ドラゴンのファフは「やってみる。みんな、衝撃に備えて」


ファフは見えない壁に突っ込んだ。

その一瞬で景色が変わり、目の前にあるのは聖堂の向うにあった森。いつの間にか聖堂は後ろに・・・・。

「飛び越してどーする」

そうタルタが言うと、アーサーが「いや、あれはシールドじゃない。空間の裂け目だ」

「つまり聖堂の周囲を裂け目が囲んで、向う側に繋がっているって事かよ」とジロキチが悩み顔で呟く。

「これを破るのはかなり困難だぞ」とアーサー。


「それより、あれ見てよ」

そう言ってニケが指した方角を見ると、警備兵の一隊が固有結界の入口建物へ向かっている。

「三銃士たちが占領してるのがバレたんだ」と間桐が呟く。


アーサーが「俺たちも加勢するぞ」

「王子はどうする?」

そうタルタが言うと、カルロが「俺が地上から潜入します」

リラが「私も行きます」

アーサーが「俺も行こう。隠身は必要だし、いろんな魔法トラップもあると思う」


「入口を守るのにも魔導士が必用だよね?」

そう遠坂が言うと、アーサーが「あそこにはパラケルサスが居る。彼は俺より優秀です」

「彼との競争を避けてポルタの魔導庁の試験を受けたくらいだもんね」

そうからかい声でタマが言うと、アーサーが困り顔で「余計な事は言わなくていいから」

遠坂が「俺も行きます。忍者が居たほうがいい。それに・・・」

「精霊石の作り方・・・ですか?」とアーサー。



カルロ・リラ・アーサー・遠坂を地上に残し、残りのメンバーを乗せて、ファフのドラゴンは入口建物へ。


戦いは始まっていた。

パラケルサスが防御魔法を張るが、魔導士たちが妨害魔法をかけ、破れた所から警備兵たちが侵入。

それを三銃士が迎え撃つ・・・が。

「あの数じゃ、長くはもたないぞ」

そうタルタが言うと、ジロキチが「俺たちも行って蹴散らすぞ」


ドラゴンが舞い降り、その背から降りたジロキチたち。

ジロキチが二本の刀を抜いて「みんな、俺に続け」

「何でお前が仕切るんだよ」とタルタが言い出す。

ジロキチは「王子もアーサーも居ないし、俺は突撃隊長だ」

「船長は俺だ」

そうタルタが言うと、ジロキチは「お前は何も考えずに突撃するだろ」

「確かに」と全員頷く。

タルタは不満顔で「お前等、俺を馬鹿だと思ってるだろ」


そんな彼を無視してジロキチは「という訳で俺が王子の代わりに指揮をとる」

「では指揮官、号令を」と全員、声を揃える。

そしてジロキチは号令を下した。

「手近な所から突撃して蹴散らす」

全員前のめりでコケる。



ファフのドラゴンを先頭に、警備兵たちの陣地に襲いかかるエンリの部下たち。

間桐が大ムカデを召喚し、その頭の上で式神兵たちを操る。

ジロキチ、タルタ、ムラマサの妖刀を持つ若狭、ケットシーの姿のタマが、敵陣に斬り込んで攪乱する。

その背後からローラの攻撃魔法とニケの銃弾。


彼等は魔法防御の破れ目から突入した警備兵たちの背後を襲い、警備兵たちは三銃士たちと彼等の挟み撃ちに遭う。

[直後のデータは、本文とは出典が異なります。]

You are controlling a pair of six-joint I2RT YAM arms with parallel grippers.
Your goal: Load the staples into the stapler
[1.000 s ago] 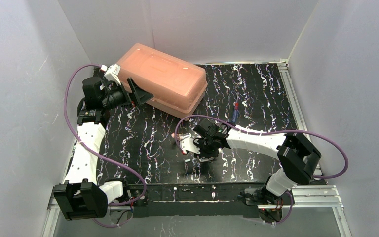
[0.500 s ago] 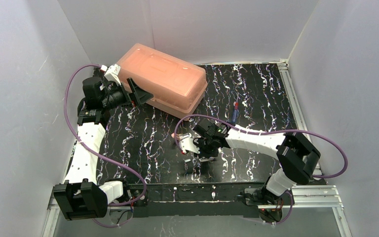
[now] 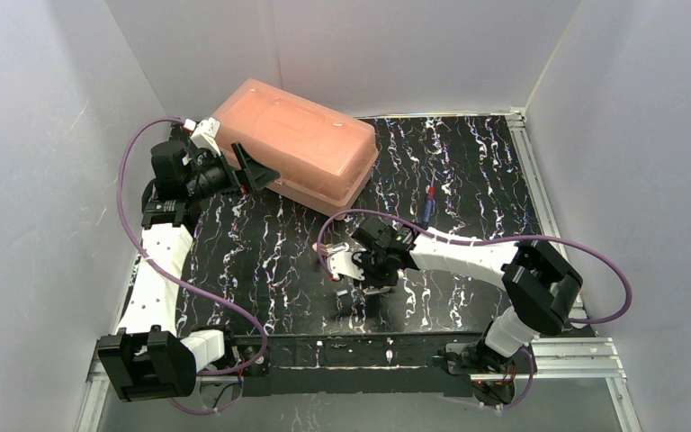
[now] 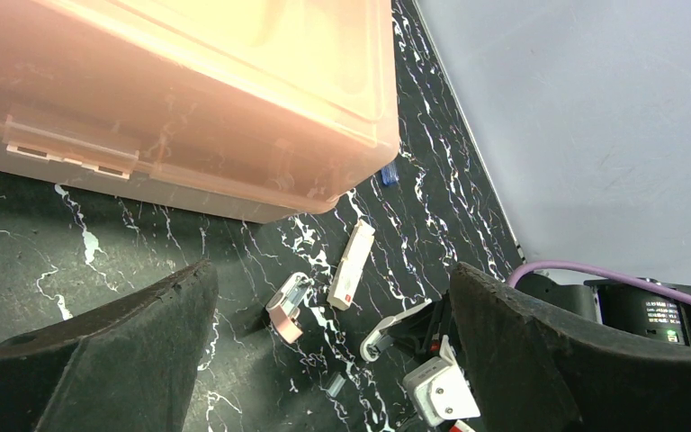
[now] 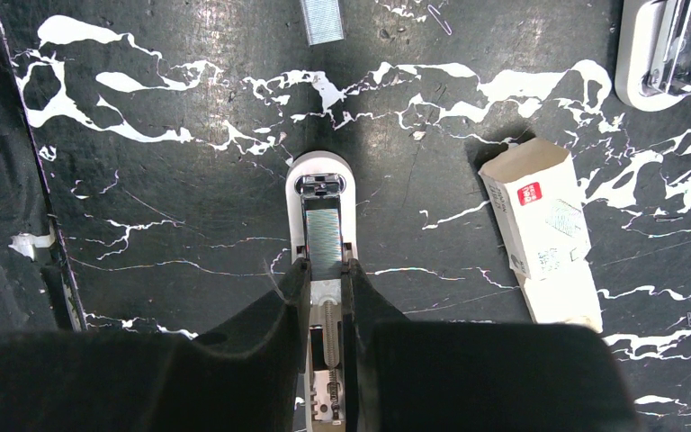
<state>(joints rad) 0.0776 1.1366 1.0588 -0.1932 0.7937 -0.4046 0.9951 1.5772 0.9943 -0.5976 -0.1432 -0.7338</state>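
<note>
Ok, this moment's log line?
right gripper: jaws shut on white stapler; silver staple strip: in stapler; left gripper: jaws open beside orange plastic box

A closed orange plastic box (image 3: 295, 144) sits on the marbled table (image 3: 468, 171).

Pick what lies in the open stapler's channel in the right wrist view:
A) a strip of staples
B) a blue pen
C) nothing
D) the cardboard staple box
A: a staple strip sits seated in the metal channel of the stapler.
</note>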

魔法防御の外ではファフのドラゴンが警備兵たちを蹴散らし、打撃を受けた警備兵たちは後退した。

入口建物でエンリの部下たちは三銃士たちと合流した。


引いていく警備兵たちを見て、アトスは「諦めたのかな?」

「本拠地から来る敵の本体と合流する気だろうな」とジロキチ。

パラケルサスが「もうすぐ港からアラゴン公たちの軍が来ます。それまで持ちこたえましょう」と言い、彼等は気勢を上げた。